Obama – the anti politics candidate?

I spent the morning yesterday talking to people on doorsteps in my constituency, as I often do on a Saturday. It reminded me of the appeal of Barack Obama, sweeping to victory in three more states this weekend, taking his tally to 18 out of the 28 contested so far. Hillary Clinton is still in the race because she has won in the more heavily populated states by the sea in both the east and the west, where there are more delegate votes for the Convention. Obama’s appeal is that he is the anti Washington, anti establishment candidate – the man who tells the USA that unless they vote for change politics will remain as frustrating as it is today.

On the doorsteps in the UK there is a feeling of powerlessness. Here people are fed up with their government. They are resigned to having to put up with another couple of years of its tax grabbing, it wasteful spending, its crude authoritarianism, and its unwillingness to be honest about everything from the EU to the wars it makes us fight. I was told by several that their incomes are badly squeezed by high taxes. I heard a litany of complaints about waste in the NHS, in quangoland and in other public services. Some said they did not vote when there was an election on and saw no point in talking about political matters when there is no election. The growing army of single people are often out when you call, scurrying around to do the shopping in between their time at work or with friends.

People here hate big money politics. They hate the way the main political parties raise their money, and they hate the way they spend it. They are fed up with slick spin doctors making politicians play back to them their own views, sieved through polling and focus groups. They are fed up with people in power saying some of the right things but delivering nothing. They doubt the politicians are in charge, and are not sure any longer they care about them being in charge.
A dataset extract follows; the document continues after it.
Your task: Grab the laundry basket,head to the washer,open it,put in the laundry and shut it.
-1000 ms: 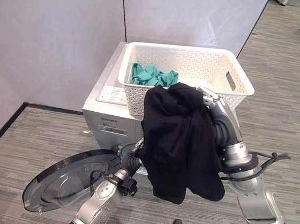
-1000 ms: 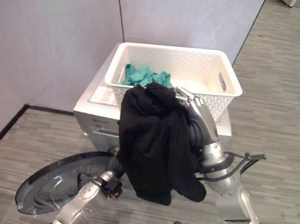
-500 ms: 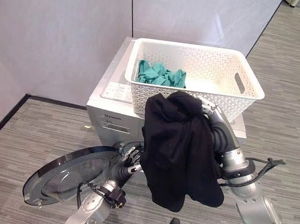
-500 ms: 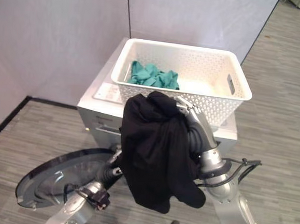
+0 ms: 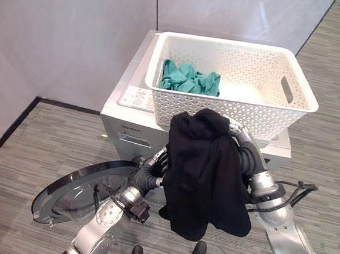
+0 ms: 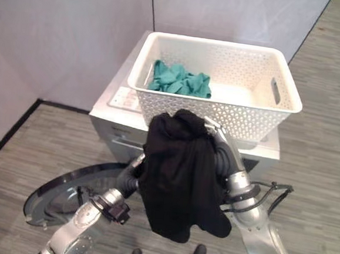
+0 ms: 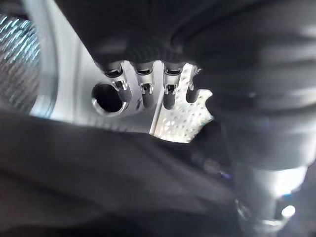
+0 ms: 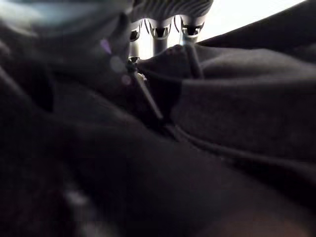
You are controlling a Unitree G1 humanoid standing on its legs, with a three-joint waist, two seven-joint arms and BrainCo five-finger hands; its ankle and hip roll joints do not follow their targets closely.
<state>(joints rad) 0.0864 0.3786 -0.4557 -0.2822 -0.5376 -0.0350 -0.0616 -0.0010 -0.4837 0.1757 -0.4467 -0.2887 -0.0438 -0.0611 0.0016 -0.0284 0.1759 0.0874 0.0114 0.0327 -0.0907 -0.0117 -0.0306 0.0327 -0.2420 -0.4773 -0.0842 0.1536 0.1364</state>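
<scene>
White perforated laundry basket [image 5: 289, 110] sits on top of silver front-load washer [image 5: 128, 134], teal garment [image 5: 188, 80] bunched in its near-left corner. Washer door [image 5: 73, 196] swung fully open, lying low toward the floor. Black garment [image 5: 205, 171] hangs in front of basket & washer front, draped over right hand [image 5: 236, 130], fingers curled into the cloth at the top. Left hand [image 5: 155, 168] reaches up beside garment's left edge, fingers partly behind the cloth; grip can't be told.

White perforated basket [image 5: 260, 104] w/ teal cloth [image 5: 188, 80] atop washer [image 5: 131, 130], door [image 5: 76, 190] open; black garment [image 5: 205, 171] hanging in front.
</scene>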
Here in the UK we want lower taxes, so we get higher taxes. We want the money to be spent better on our priorities in health and education, only to wake up to find so much of the money has been wasted on Metronet, Northern Rock, cancelled computerisation schemes, ID cards and Network Rail. We want our local Post Offices to be available to serve us, only to find that after the government has taken much of their government business away so they have to close. We want the best of our institutions preserved and cared for, only to find this government destroys so much of its inheritance in its desperate bid to bring us into line with the EU. We want fair minded and competent administration. Instead we get a benefits and tax credit system that lets so many people down –by overpayment and underpayment on a grand scale – and an amalgamated Revenue and Customs that seeks to maximise its tax take by any means.

The irony of the Obama campaign is that no doubt his fine words are crafted by expensive advisers. It is doubtless based on considerable polling and research. He can articulate the sense of frustration many Americans feel about the old firms, Bush and Clinton, who have dominated US politics for two decades as if it were an inheritance based system. He can point to the disillusion with Iraq, the anger with the sub prime crisis, the sense that there are still too many Americans who do not get the most out of the great society. He may be able to forge a coalition from the dispossessed and those who hate Washington, but he will be fighting apathy for many will think he too will become part of the problem should he be elected. I like his anti government rhetoric, but I doubt I would like his policies. The problem for the anti government campaigner is how would he make change stick? What changes would he make? Creating slimmer, better,more responsive government out of the huge bureaucracies the great democracies have now grown is not going to be an easy task.

4 Comments

  1. Stuart Fairney
    February 10, 2008

    I watched an Obama speech on CNN recently. Outside of "change and hope" I cannot tell you a single thing he stands for, nor do I know where he stands on any current issue. Truly this is politics 'lite'

    Reply:Indeed it is. I am not recommending him as President!

  2. mikestallard
    February 10, 2008

    I wonder when i shall have the pleasure of voting for Tony Blair over Bertie Ahern?

  3. Bazman
    February 10, 2008

    A black man will never be president of the USA. It's as simple as that.

    Reply: I do not agree. Colour and race does not matter – it's what you say and what you can do that counts.

  4. Jim Carr
    February 11, 2008

    I can tell you one of Obama's policies – to sign up to the anthropogenic "climate change" nonsense, with all that it entails for loss of personal freedoms and punitive regressive taxation.

    reply: I think he will tax more and spend more – as would Mrs Clinton in practise, whatever they may say now about tax levels.